Experiment Tracking — Layerwise ML

Mode

Key idea

If a run isn't logged, it didn't happen. Treat every training run as an experiment with a unique ID, all its hyperparameters captured, all its metrics streamed, all its artefacts saved. You'll thank yourself in three weeks when you're trying to find "the one where I tried dropout 0.3 with cosine schedule."

Without tracking: spreadsheets, dated folders, and the eternal regret of "which checkpoint was the good one?". With tracking: a searchable dashboard of every run, plottable side-by-side, with every config and artefact one click away.

What to log. Hyperparameters, the git commit, the dataset version, training loss and val metrics (per step), system metrics (GPU util), and final artefacts (checkpoints, predictions, plots). For deep learning, also gradients norms and learning rate.

Tools

W&B (wandb): hosted, free for individuals, nicest UI. Default in many shops.
MLflow: open-source, self-hosted. Solid for production-adjacent workflows.
Comet: similar to W&B, hosted
TensorBoard: built into PyTorch, fine for one-off projects
Neptune, ClearML, Aim: niche but loyal fanbases

What to log

All hyperparameters, automatically (Hydra integration is nice)
Train loss + every val metric, per step
The git commit hash and any uncommitted diffs
The dataset version / hash
Final checkpoints and prediction artefacts
Learning rate, gradient norms, system utilisation

import wandb
import torch

run = wandb.init(
    project="my-project",
    config={
        "lr":      1e-3,
        "batch":   64,
        "model":   "resnet18",
        "dataset": "cifar10",
    },
    tags=["baseline"],
)

for step in range(num_steps):
    loss = train_step()
    val_acc = validate() if step % 500 == 0 else None
    wandb.log({"train/loss": loss.item(),
               "val/acc":   val_acc,
               "lr":        scheduler.get_last_lr()[0]}, step=step)

# Save the final model
torch.save(model.state_dict(), "final.pt")
wandb.save("final.pt")
run.finish()

Want the schema discipline, comparison patterns, & integration with Hydra?

A run is a row, a metric is a column

$$ \text{Run}: (\text{config}, \text{git}, \text{data version}) \;\to\; (\text{metrics}_{t}, \text{artefacts}) $$

Every run uniquely identified
Configs flatten to columns; metrics are time series; artefacts are pointers
Compare across runs by querying the dashboard

$$ \text{Run} : (\text{config},\; \text{git sha},\; \text{data version}) \;\to\; (\text{metrics over time},\; \text{artefacts}) $$

In words. Think of every training run as a function from inputs to outputs. The inputs are everything that defines the run: the config (hyperparameters), the git commit (which code), and the dataset version. The outputs are the time-series of metrics (loss, accuracy, etc., indexed by step t) and the final artefacts (checkpoints, predictions, plots). The arrow → here means "produces". In tracking systems this gets flattened into a database row per run — inputs become searchable columns, metrics become charts you can overlay, artefacts become files keyed by run ID.

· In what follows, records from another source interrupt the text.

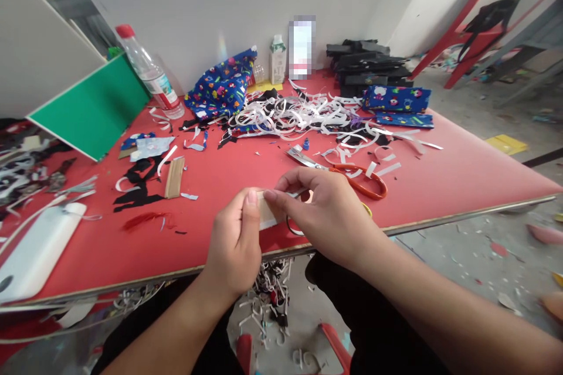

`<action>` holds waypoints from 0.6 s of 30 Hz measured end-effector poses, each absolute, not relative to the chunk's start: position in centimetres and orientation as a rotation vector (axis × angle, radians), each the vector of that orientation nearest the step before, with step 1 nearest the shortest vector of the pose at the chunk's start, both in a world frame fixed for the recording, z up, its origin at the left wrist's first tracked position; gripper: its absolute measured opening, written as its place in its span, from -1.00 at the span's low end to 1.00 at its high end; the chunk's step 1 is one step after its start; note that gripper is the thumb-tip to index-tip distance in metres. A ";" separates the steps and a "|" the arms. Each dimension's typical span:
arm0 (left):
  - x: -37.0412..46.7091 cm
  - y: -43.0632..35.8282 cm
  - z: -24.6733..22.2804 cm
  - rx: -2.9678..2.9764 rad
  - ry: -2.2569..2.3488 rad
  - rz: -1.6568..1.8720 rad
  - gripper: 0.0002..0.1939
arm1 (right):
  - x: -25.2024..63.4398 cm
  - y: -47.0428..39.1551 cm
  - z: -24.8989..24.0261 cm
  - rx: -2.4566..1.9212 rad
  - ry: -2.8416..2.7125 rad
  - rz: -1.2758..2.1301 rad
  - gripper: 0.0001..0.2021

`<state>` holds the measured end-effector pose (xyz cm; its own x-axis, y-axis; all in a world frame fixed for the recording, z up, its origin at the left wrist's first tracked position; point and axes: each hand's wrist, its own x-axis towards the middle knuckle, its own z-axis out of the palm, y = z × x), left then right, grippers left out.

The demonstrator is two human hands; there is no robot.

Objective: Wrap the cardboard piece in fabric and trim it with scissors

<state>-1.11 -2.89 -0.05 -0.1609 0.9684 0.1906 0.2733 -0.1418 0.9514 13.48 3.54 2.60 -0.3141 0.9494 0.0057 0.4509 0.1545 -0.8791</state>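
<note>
Above the front edge of the red table, my left hand (237,234) is closed on the left end of a small beige strip (269,214). My right hand (328,208) pinches the same strip at its upper right, thumb and forefinger pressed together. A thin dark and white loop hangs under the right fingers, partly hidden by them. Orange-handled scissors (372,184) lie on the table just beyond my right hand, blades pointing to the upper left. A bit of yellow shows behind the right wrist.
White strip scraps (299,114) are heaped mid-table before blue patterned cloth (224,85). Black folded pieces (369,64) and a blue patterned bundle (396,99) lie right. A bottle (153,79), green board (94,108) and white device (39,249) are left. The red table (211,170) ends near my wrists.
</note>
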 end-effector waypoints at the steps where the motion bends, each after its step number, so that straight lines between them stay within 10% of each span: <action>1: -1.0 -2.9 0.0 1.433 1.451 1.352 -0.61 | 13.4 3.5 2.6 -1.322 -1.842 1.114 -0.79; 18: -3.0 -2.6 1.2 1.423 1.840 1.589 -0.61 | 16.1 5.5 3.1 -1.414 -1.843 0.965 -0.76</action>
<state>-3.02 -2.56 1.15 -0.4505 0.8228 0.3466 0.4629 -0.1167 0.8787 16.12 5.46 3.09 -0.2383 0.9704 0.0385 0.5209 0.1611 -0.8383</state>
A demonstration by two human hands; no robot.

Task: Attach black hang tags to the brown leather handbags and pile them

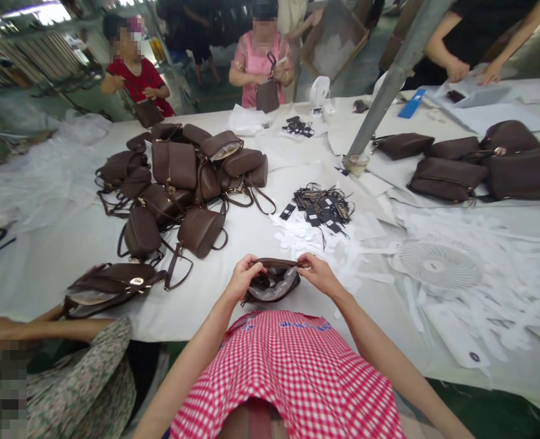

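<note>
Right in front of me at the table's near edge is a small brown handbag (274,295), its top open and a clear plastic lining or filling showing inside. My left hand (246,277) pinches the left end of its rim. At the right end, my right hand (318,273) grips the rim between thumb and fingers. Just beyond the bag lies a heap of black hang tags (327,207) with strings, beside white paper strips (297,235). A pile of similar brown handbags (173,164) spreads to the left, several with straps hanging loose.
A white fan (439,263) lies among paper strips on the right. Larger brown bags (448,178) sit behind it, near a slanted grey pole (388,91). At left, a co-worker's arm (59,329) reaches toward another bag (114,283). Other people stand across the table.
</note>
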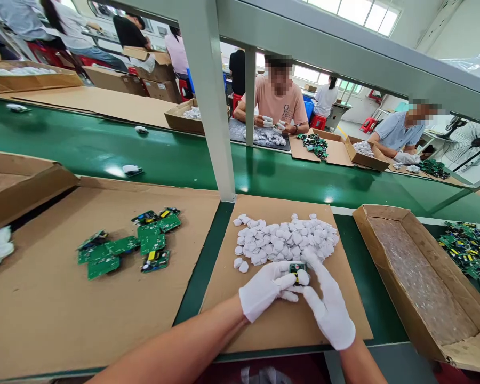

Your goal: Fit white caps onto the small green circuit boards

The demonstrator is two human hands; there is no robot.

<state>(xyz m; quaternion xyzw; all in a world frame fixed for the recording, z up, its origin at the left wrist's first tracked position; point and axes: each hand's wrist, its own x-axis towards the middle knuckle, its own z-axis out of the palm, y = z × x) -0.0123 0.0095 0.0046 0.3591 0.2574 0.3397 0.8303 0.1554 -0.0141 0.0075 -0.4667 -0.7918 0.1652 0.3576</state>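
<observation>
green belt (80,138) runs left to right across a shared workroom; far side, a person in a pink shirt (284,104) and another in light blue (400,130), each at a bench spot. near side, centre: small circuit board (294,269) held up over a cardboard sheet (264,333), just nearer than a broad pile of white pieces (284,240). left hand (264,288), gloved, fingers together on the board's left side. right hand (330,309), gloved, thumb and fingers apart around its right side; contact unclear. one round white piece (303,277) lies against the board; whether fixed, cannot tell. progress, as judged: this unit partway or just fitted. loose boards (150,237) on the left sheet show no white piece, though some faces are hidden. big heap of boards (472,248) far right, past a long carton (388,212). many pieces loose, so much looks left. belt, left: a few white-topped items (132,170), perhaps finished ones.
</observation>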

configall hyperparameters and runtime settings
git shacommit hash (ideally plus uncommitted diff) for the code
data versiondataset hash or pointer to a fixed dataset version
metrics over timescalar series indexed by training step
artefactscheckpoints, prediction dumps, evaluation reports

Logging discipline. Decide on a schema upfront and stick to it: train/loss, val/loss, val/acc, val/precision. Don't have loss in one run and training_loss in another — the dashboard can't compare them.

Logging frequency. Train loss per batch is too noisy and expensive; per N batches (50–500) is fine. Val metrics per epoch (or every K steps). Gradient norms periodically — they're often the first sign of trouble.

Tagging and grouping. Add tags ("baseline", "ablation-dropout", "phase-2") to make runs filterable. Group runs by sweep ID so you can compare "all hyperparameter search trials from yesterday".

Versioning artefacts. Models, prediction dumps, and evaluation reports. W&B's Artifacts and MLflow's Model Registry both handle this — promote to "staging" then "production" with explicit tracking of which run produced each.

The git + diff trick. Save the commit hash AND the uncommitted diff (git diff HEAD). Now you can reproduce any run exactly, even if it was launched from a dirty working tree.

Hydra + W&B. Hydra parses the YAML config; pass the resulting dict directly to wandb.init(config=...). Now every Hydra override automatically shows up as a column in the dashboard.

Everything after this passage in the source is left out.